When multimedia is used purposefully and does not cause cognitive overload, it can serve an educational environment in a variety of ways. Using it as a tool to help learners activate prior knowledge at the beginning of a lesson has helped me:
- Engage learners
- Help learners recall information from a previous lesson
- Open up the lesson for active learning
This week’s educational frameworks further support my understanding of multimedia’s place in education and how to use it appropriately.
Lesson Design Based on Merrill’s Principles
Merrill’s Principles explain that people learn best when they are solving real problems that require engagement rather than just listening. This is not to say that learning opportunities that rely on active listening do not have a place in education, but rather that learning which activates multiple areas of the brain also needs to be present in the learning environment. When I think about this, I am reminded of my years in grade school and the poster that many of my teachers had showing the different parts of the brain that are activated when engaged in:
- Reading
- Writing
- Listening
- Coaching/teaching
My grade seven teacher would constantly refer back to this poster to help us understand that sometimes reading or making notes was not enough to study for a large unit test. Instead, we were often tasked with going home and teaching our parents as part of our homework.

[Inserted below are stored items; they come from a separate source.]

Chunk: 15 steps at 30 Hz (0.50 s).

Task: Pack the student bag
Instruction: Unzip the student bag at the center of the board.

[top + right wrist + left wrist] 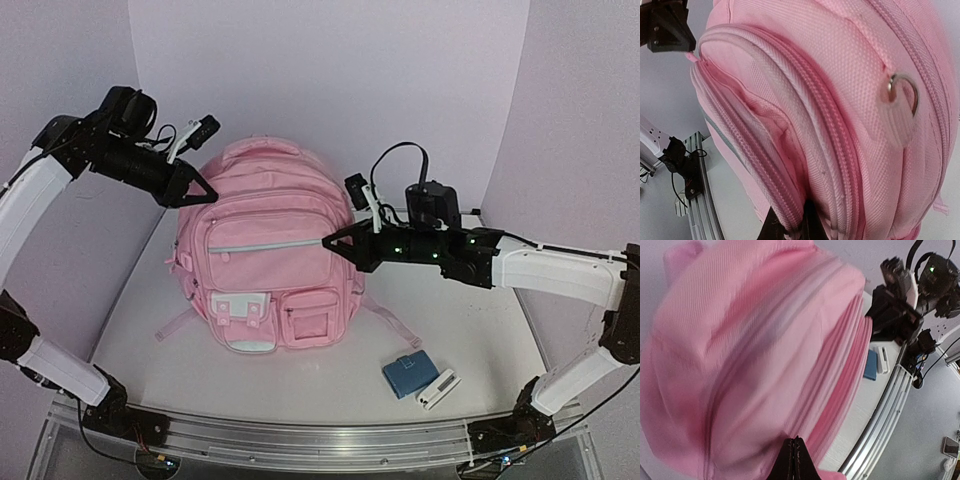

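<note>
1. Two small things are lying on the white table (480, 330), nearer to the arm bases than the student bag (265, 215) and off its front corner on the right arm's side. One is a blue pouch (408, 375). The other is a flat white item (437, 390) just beside the pouch.
2. The student bag is resting in the middle of the table, showing its front pockets to the top camera. Its white flap pocket (243, 318) is sitting low on the front, toward the left arm's side.
3. The right gripper (326, 242) is meeting the student bag on the side facing the right arm, at the end of the grey zipper line (265, 246). Its jaws are squeezing together on the bag. In the right wrist view, a pink zipper seam (790, 165) is running down between the fingers.
4. The left gripper (212, 195) is sitting farther back, at the upper shoulder of the student bag on the left arm's side. Its jaws are pressing fully together. A small pink tab (691, 56) is showing at its tip, but I cannot tell whether it is being pinched, because the left wrist view is blurred.
</note>
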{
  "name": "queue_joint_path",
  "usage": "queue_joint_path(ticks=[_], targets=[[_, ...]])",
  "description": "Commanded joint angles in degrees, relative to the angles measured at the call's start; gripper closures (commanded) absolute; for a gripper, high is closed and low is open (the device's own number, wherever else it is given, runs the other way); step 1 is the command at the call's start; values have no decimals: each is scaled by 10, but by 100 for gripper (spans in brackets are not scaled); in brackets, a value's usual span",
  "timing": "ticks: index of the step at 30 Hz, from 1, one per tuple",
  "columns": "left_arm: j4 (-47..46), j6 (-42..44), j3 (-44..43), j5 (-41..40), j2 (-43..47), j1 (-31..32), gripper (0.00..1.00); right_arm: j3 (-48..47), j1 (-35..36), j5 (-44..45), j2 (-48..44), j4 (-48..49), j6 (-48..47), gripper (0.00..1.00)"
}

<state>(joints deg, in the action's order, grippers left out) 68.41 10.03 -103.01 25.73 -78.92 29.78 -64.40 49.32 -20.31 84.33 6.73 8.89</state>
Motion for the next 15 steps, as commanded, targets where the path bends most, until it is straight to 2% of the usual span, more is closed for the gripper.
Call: queue_joint_path(ticks=[1,4,9,12,15], targets=[[-93,21,-64,44,-38,24,100,-23,19,-34,14,23,-14,100],[-91,22,-78,49,-61,43,100,-23,20,-34,19,24,-15,100],[-105,-3,-49,59,-53,67,100,-14,21,-3,16,39,-3,100],[-153,-44,7,47,-5,67,82,-4,21,13,9,51,3,100],[-185,-102,65,10,56,66,72,1,21,52,7,57,12,100]])
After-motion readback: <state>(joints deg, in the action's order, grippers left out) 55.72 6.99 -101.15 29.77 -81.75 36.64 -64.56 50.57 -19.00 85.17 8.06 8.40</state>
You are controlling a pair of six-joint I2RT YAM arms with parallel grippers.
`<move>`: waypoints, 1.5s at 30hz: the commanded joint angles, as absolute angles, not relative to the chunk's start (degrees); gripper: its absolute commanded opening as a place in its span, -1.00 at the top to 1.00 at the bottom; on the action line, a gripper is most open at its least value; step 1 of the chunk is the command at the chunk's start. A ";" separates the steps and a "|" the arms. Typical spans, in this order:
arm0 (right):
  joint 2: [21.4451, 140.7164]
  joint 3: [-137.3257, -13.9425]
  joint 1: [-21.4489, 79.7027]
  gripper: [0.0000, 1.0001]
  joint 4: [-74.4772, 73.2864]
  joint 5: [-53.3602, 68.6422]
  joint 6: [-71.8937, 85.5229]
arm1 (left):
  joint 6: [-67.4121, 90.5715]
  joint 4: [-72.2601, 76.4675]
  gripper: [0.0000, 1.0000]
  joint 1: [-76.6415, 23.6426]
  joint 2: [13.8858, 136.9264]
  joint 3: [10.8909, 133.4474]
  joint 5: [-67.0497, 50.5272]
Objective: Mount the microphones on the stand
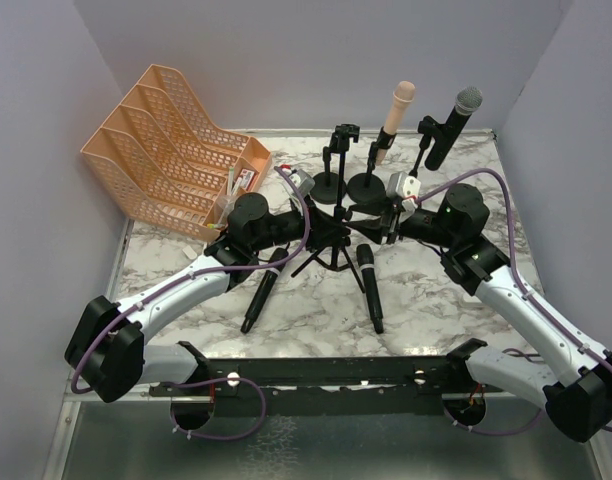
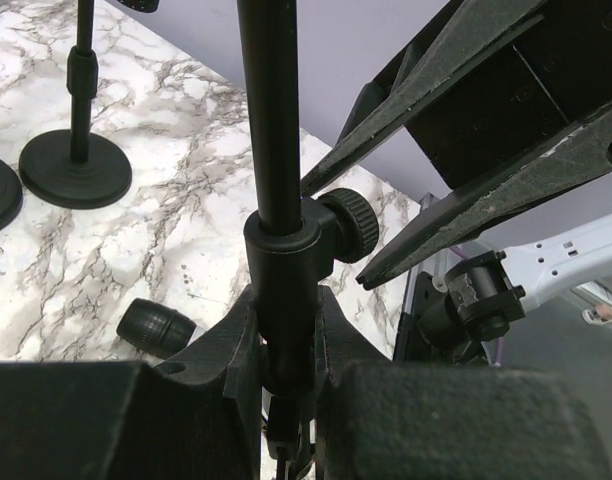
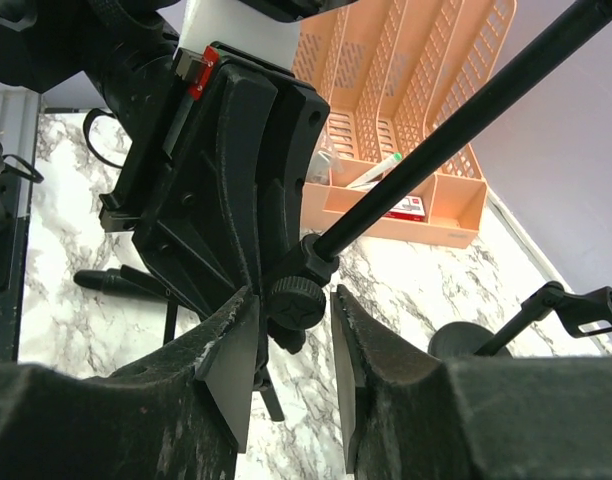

Merrill’s Principles prove to be a strong framework that supports learning outcomes through its structure of:
- Problem which involves a real problem that is engaging to the learner
- Activation which involves recalling prior knowledge and bringing it into new ideas and understandings
- Demonstration such as a teacher working through an example
- Application where learners apply their new knowledge
- Integration where learners integrate their new knowledge into the real world
Constructive Alignment in EDCI 337
This course uses constructive alignment and backward design in multiple ways. This is most evident in the learning outcomes and resources, which clearly connect to the course material. The substantive posts require us to apply ideas rather than simply regurgitate information. It is satisfying to learn new principles and then see them in action within this learning environment. In other courses I have taken, alignment has been weaker, with activities that did not connect clearly to assessment or learning outcomes. This often left my peers and me feeling lost in both the content and the overall direction of the course.